If the Olympics were a showcase for the UK, why couldn't architects blow their trumpets too?

It was great that the RIBA and New London Architecture, with the Institution of Structural Engineers, came out into the open with a burst of name-the-Olympic-designer publicity during the 2012 Games. It was done in a spirit of fun – the T-shirts, That Dress, the duct tape over the mouths of Presidents Brady and Nolan, along with our former editor Peter Murray, now director of NLA.  The serious underlying point was the ridiculous ban on designers promoting their Olympic work – though some, it seems, are more banned than others. I doubt that Thomas Heatherwick is complaining about the global publicity he received for his kinetic Olympic Cauldron, or Barber Osgerby for its Torch, while those involved in music and film for the Games are promoting themselves with vigour and seeming impunity.  Nobody has ever stopped anyone in the media from naming the architects of the various venues. Seriously – if you set out to publicise your Olympian designs, were you really going to have your collar felt? If all the architects and engineers involved did just that, would they have really all ended up in court?  Somehow I doubt it, especially given the high-profile backing of their institutes in this way. 

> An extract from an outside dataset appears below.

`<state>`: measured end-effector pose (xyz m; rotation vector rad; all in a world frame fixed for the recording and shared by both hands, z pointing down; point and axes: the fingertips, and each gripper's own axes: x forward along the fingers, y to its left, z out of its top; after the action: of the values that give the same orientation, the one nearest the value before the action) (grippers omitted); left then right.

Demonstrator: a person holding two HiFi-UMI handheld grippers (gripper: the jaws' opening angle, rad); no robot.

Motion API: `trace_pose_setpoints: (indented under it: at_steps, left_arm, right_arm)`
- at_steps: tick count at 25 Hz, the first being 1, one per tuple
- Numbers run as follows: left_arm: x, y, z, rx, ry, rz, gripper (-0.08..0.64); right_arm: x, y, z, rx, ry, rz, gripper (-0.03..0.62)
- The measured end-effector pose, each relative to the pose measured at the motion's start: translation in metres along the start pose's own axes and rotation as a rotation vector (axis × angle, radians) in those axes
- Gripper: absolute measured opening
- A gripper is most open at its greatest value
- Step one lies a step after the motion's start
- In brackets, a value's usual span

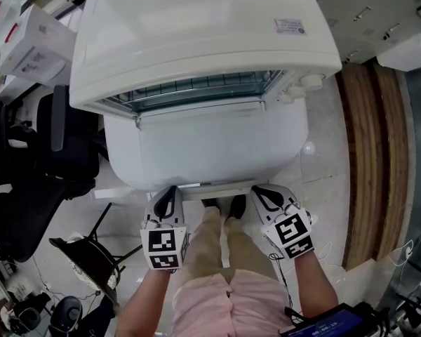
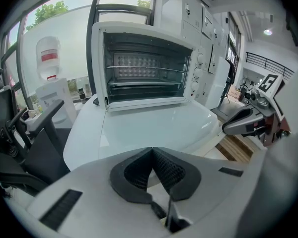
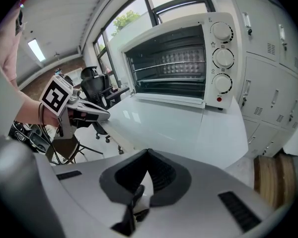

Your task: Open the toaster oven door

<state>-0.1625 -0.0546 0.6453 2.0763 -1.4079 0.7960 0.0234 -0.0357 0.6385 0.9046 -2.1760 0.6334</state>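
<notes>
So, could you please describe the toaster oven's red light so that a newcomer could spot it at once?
Find the white toaster oven at the far end of the white table. On its control panel, right of the wire racks, three white knobs are stacked vertically. The red light is the small dot beneath the lowest knob, the only coloured mark there.
</notes>
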Motion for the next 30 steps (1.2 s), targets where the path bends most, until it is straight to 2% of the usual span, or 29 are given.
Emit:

Now the party is over, we are promised not a hangover, but a construction boom. The story is that the Games’ ‘legacy’ effect will transform East London as central London expands.  Central London is expanding anyway, especially south – the Shard and its hinterland are clear evidence of that. But London is a bubble compared to the nation as a whole.  Overall, construction output is well down, though the early-warning experience of architects would suggest it is about to start rising again. Whatever happens, good architecture needs patrons, which is why, in this issue, we look at client-architect relationships.  When the right client finds the right architect, everything starts looking up.